I'm sitting in a Kleinmond harbour restaurant, eating grilled hake fresh from the ocean and watching the waves smash and foam on the rocks nearby.
The food has taken forever to arrive and a clumsy waitress spilled water all over the table, but none of that matters. What matters is the warm sun on my skin, the sea breeze tousling my hair and the tremendous view of an endlessly stretching blue ocean, its surface tickled with foaming whitecaps.
I'm still recovering from the cold winter I recently experienced in Canada and am too intoxicated with the beauty of the Cape to care if the chips are underdone or if the food takes 20 minutes longer than it should.
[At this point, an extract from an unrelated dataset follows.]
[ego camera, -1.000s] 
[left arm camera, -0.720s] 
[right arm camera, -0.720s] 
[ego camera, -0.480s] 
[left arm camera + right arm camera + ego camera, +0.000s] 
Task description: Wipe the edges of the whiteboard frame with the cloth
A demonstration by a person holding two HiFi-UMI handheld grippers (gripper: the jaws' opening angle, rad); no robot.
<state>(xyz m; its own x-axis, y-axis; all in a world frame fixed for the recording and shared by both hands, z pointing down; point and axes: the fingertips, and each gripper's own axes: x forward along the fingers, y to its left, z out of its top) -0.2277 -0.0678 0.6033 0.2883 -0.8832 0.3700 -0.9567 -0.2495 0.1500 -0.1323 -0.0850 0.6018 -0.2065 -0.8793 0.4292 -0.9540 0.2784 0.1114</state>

For someone who's always been a sucker for seaside towns, I'm in my element on the coastline of the Kogelberg Biosphere Reserve.
Just an hour and a half from Cape Town, the R44 that winds from Rooiels to Kleinmond via Pringle Bay and Betty's Bay is a jewel, a destination rich with fynbos, spectacular views, heavenly beaches and wildlife. The drive to get there - once you leave the N2 - is like a blissfully longer version of Chapman's Peak Drive, and without the toll.
Massive mountain ranges dip sharply into the Atlantic Ocean, the highway rises and falls as it curves around the mountains and long stretches of white sand whet the appetite for perfect beach days.
Thankfully, the Kogelberg has not been overrun by tourists and the towns that dot the coast remain sleepy and devoid of artificially inflated restaurant and store prices. With relief I notice there's none of the glitz that goes with destinations where the steps of tourists are louder than those of locals.
I first came this way as a reluctant child of a caravanning family, and I remember rolling my eyes as my parents unhitched the caravan, unpacked the tent and settled into the rustic caravan parks. Twenty years later, apart from the restaurants that have changed names as the years rolled by, Kleinmond feels no different than it did in years past.
My caravanning days are well behind me, though and as an adult I'm relieved to be unpacking my bags at the Arabella Western Cape Hotel & Spa.
From my bedroom window swallows dip and dive above an immaculate, sprawling golf course that borders the Bot River Lagoon. I wake to bald eagles gliding above the water and tussling for their breakfast, and golfers puttering around the course.
My kids take one look at the hotel's three pools and their happiness is sealed. They spend three days running from the 50-person hot tub to the waterfall pool, while most parents sip tropical drinks from comfy chairs. The accents and languages are many: I hear British and Australian versions of English and try to calculate in my head what the R3 000 a night rooms cost them in their home currencies.
I'm chomping at the bit for some adventure and the Kogelberg offers plenty of it. Shark diving? Horse riding? River rafting? Yes, please! But the kids are too small for hard adventure.
So I pack the family into the car and head to Betty's Bay to check out Stony Point, a preserve for a few hundred African penguins. We follow a neat wooden pathway along the rocky coast, marvelling at the sheer number of penguins and their spunky attitudes as they cavort in the surf, their tuxedoed little bodies dodging the mounds of seaweed and moving lithely between the swells.
The Stony Point colony is one of only three land-based colonies, and though there's no swimming with the penguins a la Boulders Beach, there are many more birds here. A handful of visitors are walking the path to see the penguins, most of them ignorant that in years past this quiet spot was a place of commotion, blood and blubber.
Whale blubber, to be precise. I take a peek inside the Southern Cross Café, adjacent to the parking lot, to glimpse Betty's Bay's not-so-illustrious history. The small, stale-smelling room behind the coffee shop reveals that between 1913 and 1930 this was a major whaling station where the carcasses of some 300 Southern Right whales were hauled out of the water each season. Thankfully, those days are long gone and whale watching is the activity du jour.
Baboon watching is another activity here. It's fascinating to see a troop ambling nonchalantly along the highway when you're unfamiliar with a sight like this. My friend Samantha, a Pringle Bay homeowner, regales us with baboon stories.
She remembers coming home to a disaster after a troop of baboons lifted a sliding door off its hinges and proceeded to raid the pantry, swing from the curtains and litter the house with faeces.
Once one sneaked through the window and stole baby porridge off the counter as it was cooling. To locals they are pests, but the baboons were at home here long before their human counterparts. So it seems fitting that they act like they own the place.
Back at the Arabella, days pass quickly and the choices are decadent. The swimming pool or the ocean? The surf or the lagoon? There are beaches aplenty, between the long stretch of sand at Betty's Bay, the lifeguard-protected beach at Kleinmond and the shoreline at Pringle Bay.
That evening we're back at the seaside restaurants, trying to decide which of the ocean's delicacies will become our dinner. Whatever arrives, this magical setting adds flavour, entertainment and inspiration to the meal, lodging itself deep in memory and making us promise to return to the Kogelberg.